When will you understand that even if Core was on board with whatever proposal to increase the blocksize (let's say, the 2x segwit thing back then) it would still have created a division in the community, thus 2 different competing altcoins, and as a result an overall loss of the network effect and thefore value of Bitcoin? (see, Bitcoin Cash ABC vs Bitcoin SV nonsense).

Nonsense. Core drove division by their refusal to scale on chain, and by pushing their (maybe it will pay off some day in the future) segwit nonsense instead. In contrast to the abolition of the 250K soft cap and the 500K soft cap before then, which were both non-events.
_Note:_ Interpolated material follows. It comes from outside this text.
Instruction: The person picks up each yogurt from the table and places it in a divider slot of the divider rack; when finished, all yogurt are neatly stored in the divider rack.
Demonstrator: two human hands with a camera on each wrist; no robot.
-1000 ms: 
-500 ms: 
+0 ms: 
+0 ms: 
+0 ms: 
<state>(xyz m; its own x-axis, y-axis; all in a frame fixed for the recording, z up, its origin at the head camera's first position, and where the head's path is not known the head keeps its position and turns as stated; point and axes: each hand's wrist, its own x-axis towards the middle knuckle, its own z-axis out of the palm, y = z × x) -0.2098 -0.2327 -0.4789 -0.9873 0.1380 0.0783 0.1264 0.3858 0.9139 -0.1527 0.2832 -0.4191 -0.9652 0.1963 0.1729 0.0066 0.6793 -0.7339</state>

Back in 2011, 'everybody knew' that we would just bump up the block size before blocks became persistently full. But no. Veer left -> ludicrous tx fees -> loss of dominance.

Actual nonsense. "Core" is not some guy that can decide, it's a bunch of people. And once again, the outcome would have been a clusterfuck of competing coins, which would have lead to loss of dominance as well, but said loss of dominance was unavoidable anyway because of the altcoin speculative bubble. Everyone wanted to get in on "Bitcoin 2.0" and get that x1000 on their initial investment, which is the only reason shitcoins go up.

By the time the next huge bubble happens capacity will not be a problem and trying to spam the network by the usual suspects will put even more losses on them.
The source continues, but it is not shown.